I do love drift wood though, and they have some neat lamps but I'm thinking you need something with more body.

Why not try looking up "rustic table lamps" there were some oil lamp replicas that would look amazing in your room.


----------



## ChitChatChet (Sep 9, 2013)

This was a great thread to read on a Monday morning! I really needed a good laugh.


----------



## Dreamcatcher Arabians (Nov 14, 2010)

SueC said:


> Or you can spend about $130 on something that looks like a shower head.


ROFL, reminded me of the lamp in the OB/Gyn's office.....the one right at the foot of the exam table?


----------



## tinyliny (Oct 31, 2009)

My thought exactly! My dad was a doctor, so I remember him using a lamp like that.


----------



## Missy May (Feb 18, 2012)

SueC, I love your armoire...what I can see of it, anyway. I imagine "the whole enchilada" is gorgeous. 

I got a kick out of the lamp pics and descriptions. haha!! 

I dislike lamps and I do not own one. It just seems like extreme overkill for one or two bulbs. Pooh-Bah. We have a lot of skylights, so - maybe if we didn't I would see it differently. 

I do like the new led flameless candles though. Downside - they are battery operated. Not quite the "candle light power" you are looking for, I am sure.


----------



## SueC (Feb 22, 2014)

Missy May said:


> I dislike lamps and I do not own one. It just seems like extreme overkill for one or two bulbs. Pooh-Bah. We have a lot of skylights, so - maybe if we didn't I would see it differently.


But you see, we like to read at night in bed, and we think some of our guests might like to do that too!


----------



## Missy May (Feb 18, 2012)

SueC said:


> But you see, we like to read at night in bed, and we think some of our guests might like to do that too!


Read? :wink:

I can select overhead lighting just on "my side", but I'm to lazy to get up and turn it off, so I got a kindle.  My mom has complained about that no lamp thing whilst visiting, though. :icon_rolleyes:


----------



## SEAmom (Jan 8, 2011)

Missy May said:


> SueC, I love your armoire...what I can see of it, anyway.

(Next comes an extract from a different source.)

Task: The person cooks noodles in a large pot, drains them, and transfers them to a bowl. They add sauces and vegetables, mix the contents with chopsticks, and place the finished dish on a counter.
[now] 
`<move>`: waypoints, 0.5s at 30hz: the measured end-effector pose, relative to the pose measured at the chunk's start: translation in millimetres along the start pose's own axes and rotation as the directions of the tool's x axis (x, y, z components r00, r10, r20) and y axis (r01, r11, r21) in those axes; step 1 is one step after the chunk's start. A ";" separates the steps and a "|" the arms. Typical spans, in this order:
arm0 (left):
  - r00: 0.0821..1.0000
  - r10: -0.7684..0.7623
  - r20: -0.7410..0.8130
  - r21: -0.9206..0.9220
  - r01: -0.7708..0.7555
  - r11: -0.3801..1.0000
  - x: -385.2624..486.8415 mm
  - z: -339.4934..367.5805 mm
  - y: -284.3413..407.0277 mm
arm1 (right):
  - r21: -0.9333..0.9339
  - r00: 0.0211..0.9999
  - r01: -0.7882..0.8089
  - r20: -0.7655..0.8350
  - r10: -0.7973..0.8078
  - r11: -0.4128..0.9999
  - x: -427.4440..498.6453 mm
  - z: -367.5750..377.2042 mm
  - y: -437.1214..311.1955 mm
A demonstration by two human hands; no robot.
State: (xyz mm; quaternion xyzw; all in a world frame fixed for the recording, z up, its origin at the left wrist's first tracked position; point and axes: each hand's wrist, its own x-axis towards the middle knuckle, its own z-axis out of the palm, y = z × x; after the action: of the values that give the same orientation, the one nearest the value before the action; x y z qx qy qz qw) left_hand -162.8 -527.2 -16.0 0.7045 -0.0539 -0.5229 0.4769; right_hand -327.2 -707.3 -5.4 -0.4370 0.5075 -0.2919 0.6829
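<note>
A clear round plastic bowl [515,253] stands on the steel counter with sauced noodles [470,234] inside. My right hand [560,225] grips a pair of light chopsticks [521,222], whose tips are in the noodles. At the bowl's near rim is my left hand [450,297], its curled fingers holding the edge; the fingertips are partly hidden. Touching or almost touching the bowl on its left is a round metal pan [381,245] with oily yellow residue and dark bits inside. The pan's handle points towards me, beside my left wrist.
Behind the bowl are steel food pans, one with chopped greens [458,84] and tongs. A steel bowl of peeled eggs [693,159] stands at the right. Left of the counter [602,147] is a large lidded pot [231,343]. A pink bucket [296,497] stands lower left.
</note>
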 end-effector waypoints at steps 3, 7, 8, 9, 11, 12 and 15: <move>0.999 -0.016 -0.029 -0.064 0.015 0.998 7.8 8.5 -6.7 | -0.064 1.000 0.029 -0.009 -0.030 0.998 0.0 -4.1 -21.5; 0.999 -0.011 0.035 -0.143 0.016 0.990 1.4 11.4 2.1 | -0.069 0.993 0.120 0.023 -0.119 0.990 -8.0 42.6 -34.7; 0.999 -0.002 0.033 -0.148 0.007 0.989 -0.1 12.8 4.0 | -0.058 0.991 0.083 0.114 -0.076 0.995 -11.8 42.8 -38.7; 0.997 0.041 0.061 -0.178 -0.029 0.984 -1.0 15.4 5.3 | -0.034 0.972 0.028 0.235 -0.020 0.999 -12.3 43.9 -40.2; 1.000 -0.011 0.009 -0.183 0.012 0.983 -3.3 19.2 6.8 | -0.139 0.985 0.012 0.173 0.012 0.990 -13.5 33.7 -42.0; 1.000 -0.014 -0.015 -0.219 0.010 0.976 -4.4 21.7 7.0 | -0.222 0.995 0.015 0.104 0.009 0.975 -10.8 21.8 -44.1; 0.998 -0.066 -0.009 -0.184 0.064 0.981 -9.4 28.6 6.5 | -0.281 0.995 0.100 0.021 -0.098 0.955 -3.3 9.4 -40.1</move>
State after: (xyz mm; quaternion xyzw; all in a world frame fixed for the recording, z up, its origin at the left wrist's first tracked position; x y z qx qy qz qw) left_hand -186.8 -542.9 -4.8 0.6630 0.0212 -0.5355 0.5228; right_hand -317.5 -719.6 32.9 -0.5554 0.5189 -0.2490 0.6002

I imagine "the whole enchilada" is gorgeous.
> 
> I got a kick out of the lamp pics and descriptions. haha!!
> 
> ...


I'm almost the opposite. I can't stand overhead lighting (we have an attic, so no skylights in the upstairs OR downstairs rooms), so lamps are my go-to. While I like turning on a light when I walk into a dark room (I hate the dark), I far prefer turning on a lamp than an overhead light. 

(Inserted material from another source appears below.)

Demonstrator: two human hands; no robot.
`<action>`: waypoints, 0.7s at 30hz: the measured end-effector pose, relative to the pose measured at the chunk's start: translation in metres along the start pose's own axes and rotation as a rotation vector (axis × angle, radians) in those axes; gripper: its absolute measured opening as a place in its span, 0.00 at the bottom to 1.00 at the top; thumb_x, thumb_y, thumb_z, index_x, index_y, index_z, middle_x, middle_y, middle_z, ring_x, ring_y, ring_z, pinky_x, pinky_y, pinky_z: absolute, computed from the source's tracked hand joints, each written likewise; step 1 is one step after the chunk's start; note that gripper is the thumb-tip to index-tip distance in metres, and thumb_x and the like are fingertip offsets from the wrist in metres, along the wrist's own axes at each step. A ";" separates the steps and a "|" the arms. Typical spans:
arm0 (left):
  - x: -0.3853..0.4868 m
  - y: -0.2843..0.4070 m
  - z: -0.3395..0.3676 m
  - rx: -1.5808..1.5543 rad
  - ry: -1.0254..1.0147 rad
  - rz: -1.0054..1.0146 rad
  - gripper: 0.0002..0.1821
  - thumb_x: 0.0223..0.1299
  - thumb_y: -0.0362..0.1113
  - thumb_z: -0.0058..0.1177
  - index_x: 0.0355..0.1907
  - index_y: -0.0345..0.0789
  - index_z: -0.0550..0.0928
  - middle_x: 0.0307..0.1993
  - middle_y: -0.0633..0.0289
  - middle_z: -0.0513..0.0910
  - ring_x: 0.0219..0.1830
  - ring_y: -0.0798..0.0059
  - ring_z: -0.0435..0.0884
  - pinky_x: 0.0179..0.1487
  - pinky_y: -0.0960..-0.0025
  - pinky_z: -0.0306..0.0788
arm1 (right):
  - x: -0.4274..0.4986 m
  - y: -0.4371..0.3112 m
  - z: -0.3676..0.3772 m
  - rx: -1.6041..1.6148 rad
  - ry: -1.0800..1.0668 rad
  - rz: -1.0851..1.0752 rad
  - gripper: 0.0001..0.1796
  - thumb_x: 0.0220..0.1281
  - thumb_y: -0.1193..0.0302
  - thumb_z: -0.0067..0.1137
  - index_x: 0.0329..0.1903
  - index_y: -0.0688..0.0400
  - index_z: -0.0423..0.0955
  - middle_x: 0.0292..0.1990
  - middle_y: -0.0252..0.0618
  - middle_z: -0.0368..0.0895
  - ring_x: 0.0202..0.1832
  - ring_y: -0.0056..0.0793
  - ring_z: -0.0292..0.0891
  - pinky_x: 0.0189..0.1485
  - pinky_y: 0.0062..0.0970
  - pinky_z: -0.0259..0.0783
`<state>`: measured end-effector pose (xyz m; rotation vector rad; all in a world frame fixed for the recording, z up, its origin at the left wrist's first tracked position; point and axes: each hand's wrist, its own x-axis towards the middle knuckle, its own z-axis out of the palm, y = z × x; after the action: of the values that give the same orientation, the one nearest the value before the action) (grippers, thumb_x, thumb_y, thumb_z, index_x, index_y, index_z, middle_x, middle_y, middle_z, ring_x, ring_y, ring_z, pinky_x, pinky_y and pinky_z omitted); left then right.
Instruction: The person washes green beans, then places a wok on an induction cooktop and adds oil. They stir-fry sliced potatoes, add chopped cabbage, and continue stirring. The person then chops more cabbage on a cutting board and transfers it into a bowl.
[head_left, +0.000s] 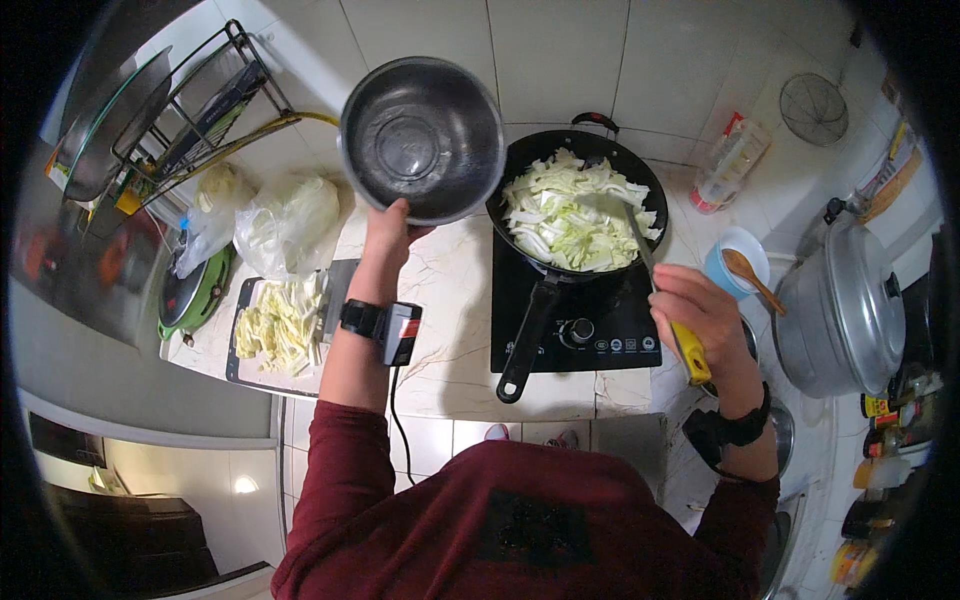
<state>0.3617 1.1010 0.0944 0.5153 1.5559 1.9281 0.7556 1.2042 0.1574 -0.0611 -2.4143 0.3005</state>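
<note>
My left hand (390, 232) grips the near rim of a metal mixing bowl (409, 146), tipped so that its bare inside faces me. Left of the wok the bowl hangs above the counter. In my right hand (694, 311) is a spatula (641, 232) with a yellow-ended handle; its blade is partly buried in chopped cabbage (574, 217). The cabbage heaps up in a black wok (656, 184), which sits on an induction cooktop (622, 319) with its long handle pointing towards me.
A cutting board (238, 319) at left bears more cut cabbage and a cleaver (341, 281). Behind it are plastic bags (289, 225) and a dish rack (225, 105). To the right stand a blue-and-white bowl (721, 266) with a wooden spoon (750, 276) and a large lidded aluminium pot (817, 315).
</note>
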 end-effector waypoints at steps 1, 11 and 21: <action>-0.002 -0.001 -0.008 -0.037 0.019 -0.022 0.26 0.59 0.25 0.36 0.62 0.36 0.56 0.50 0.48 0.73 0.41 0.58 0.81 0.33 0.62 0.82 | -0.003 0.004 0.005 0.021 -0.029 0.002 0.14 0.43 0.78 0.63 0.38 0.60 0.75 0.43 0.45 0.76 0.47 0.44 0.75 0.48 0.34 0.74; -0.016 -0.040 -0.068 -0.139 0.161 -0.109 0.22 0.60 0.26 0.36 0.58 0.26 0.59 0.47 0.43 0.73 0.38 0.54 0.81 0.35 0.61 0.82 | 0.008 0.013 -0.004 -0.062 -0.079 0.088 0.15 0.46 0.76 0.62 0.40 0.56 0.75 0.40 0.44 0.80 0.45 0.41 0.78 0.46 0.33 0.75; -0.018 -0.074 -0.089 -0.314 0.137 -0.222 0.21 0.63 0.28 0.32 0.60 0.30 0.58 0.50 0.45 0.72 0.42 0.55 0.80 0.36 0.60 0.83 | 0.021 0.005 0.003 0.095 -0.174 0.304 0.12 0.47 0.79 0.61 0.38 0.59 0.76 0.40 0.43 0.82 0.41 0.38 0.80 0.46 0.31 0.74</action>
<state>0.3337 1.0332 0.0025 0.0752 1.2930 2.0143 0.7376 1.2111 0.1677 -0.3756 -2.5571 0.5803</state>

We have some of the LED candles, but they really are useless. Just a single point of light with no notable distribution.


----------



## Missy May (Feb 18, 2012)

SEAmom said:


> I'm almost the opposite. I can't stand overhead lighting (we have an attic, so no skylights in the upstairs OR downstairs rooms), so lamps are my go-to. While I like turning on a light when I walk into a dark room (I hate the dark), I far prefer turning on a lamp than an overhead light.
> 
> We have some of the LED candles, but they really are useless. Just a single point of light with no notable distribution.


I don't like the dark, either. I put led nightlights everywhere, including the kind that act as a flashlight, too - just incase.  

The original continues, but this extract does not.